How much does a project portfolio manager make in Malaysia?
A typical project portfolio manager working in Malaysia brings home around 8,278 MYR a month before tax. Entry-level pay starts near 54,180 MYR, and the top of the ladder reaches roughly 152,100 MYR for the most experienced and specialised people in the role.
The wide gap between low end and top end reflects how much pay can vary inside the same job title. A junior project portfolio manager working at a small local employer earns very different money from a senior at a multinational. Skills, employer, city and years in the seat all push the number around.
How project portfolio manager pay ranges in Malaysia
A good way to think about salary in Malaysia is to look at the distribution rather than the headline average. Half of all project portfolio managers in Malaysia earn less than 92,900 MYR a year, and the other half earn more. That middle number is the median, and it is usually more useful than the average for answering "is my pay normal here".

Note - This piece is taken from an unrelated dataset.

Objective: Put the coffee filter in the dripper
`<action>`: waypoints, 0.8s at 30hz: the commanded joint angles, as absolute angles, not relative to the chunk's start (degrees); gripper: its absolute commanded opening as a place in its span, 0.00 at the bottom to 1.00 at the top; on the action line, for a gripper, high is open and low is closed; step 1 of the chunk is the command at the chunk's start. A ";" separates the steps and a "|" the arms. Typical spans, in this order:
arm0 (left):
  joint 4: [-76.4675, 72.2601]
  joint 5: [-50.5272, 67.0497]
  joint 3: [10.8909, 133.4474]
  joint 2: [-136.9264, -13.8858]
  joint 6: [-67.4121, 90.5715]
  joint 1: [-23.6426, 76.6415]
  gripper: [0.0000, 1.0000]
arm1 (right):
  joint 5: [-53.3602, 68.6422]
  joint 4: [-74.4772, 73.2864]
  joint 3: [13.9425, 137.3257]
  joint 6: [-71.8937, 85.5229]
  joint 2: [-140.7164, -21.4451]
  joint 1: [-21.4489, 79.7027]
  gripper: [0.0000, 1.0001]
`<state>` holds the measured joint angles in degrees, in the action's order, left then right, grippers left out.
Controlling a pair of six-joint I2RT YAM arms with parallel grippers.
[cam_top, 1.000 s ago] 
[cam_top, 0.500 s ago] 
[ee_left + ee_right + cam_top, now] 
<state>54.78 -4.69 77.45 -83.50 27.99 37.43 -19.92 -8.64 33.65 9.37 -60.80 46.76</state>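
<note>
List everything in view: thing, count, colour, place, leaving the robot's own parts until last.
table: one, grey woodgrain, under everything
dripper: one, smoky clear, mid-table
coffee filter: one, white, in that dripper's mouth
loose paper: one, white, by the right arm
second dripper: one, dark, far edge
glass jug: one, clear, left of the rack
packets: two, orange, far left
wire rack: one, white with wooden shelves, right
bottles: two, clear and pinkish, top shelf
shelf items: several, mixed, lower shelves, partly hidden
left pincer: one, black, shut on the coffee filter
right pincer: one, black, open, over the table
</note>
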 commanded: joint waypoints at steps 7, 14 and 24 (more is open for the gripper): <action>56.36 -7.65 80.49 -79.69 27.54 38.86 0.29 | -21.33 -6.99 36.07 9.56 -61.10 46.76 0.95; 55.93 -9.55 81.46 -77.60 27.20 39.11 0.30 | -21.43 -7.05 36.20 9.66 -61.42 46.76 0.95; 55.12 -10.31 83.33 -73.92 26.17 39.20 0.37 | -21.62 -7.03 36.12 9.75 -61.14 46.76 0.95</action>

Looking at the quartiles fills in the picture. A quarter of earners take home less than 66,940 MYR (the 25th percentile), and a quarter clear 110,500 MYR (the 75th percentile). The middle 50% of project portfolio managers sit somewhere inside that band, which is where the typical reader of this page probably lives.
The very lowest reported salaries sit around 54,180 MYR. The highest stretch to 152,100 MYR, though only a small fraction of earners ever reach that level. If you are deciding whether your own offer or current pay is reasonable, work out which of those four bands you would fall into and use that as your reference point.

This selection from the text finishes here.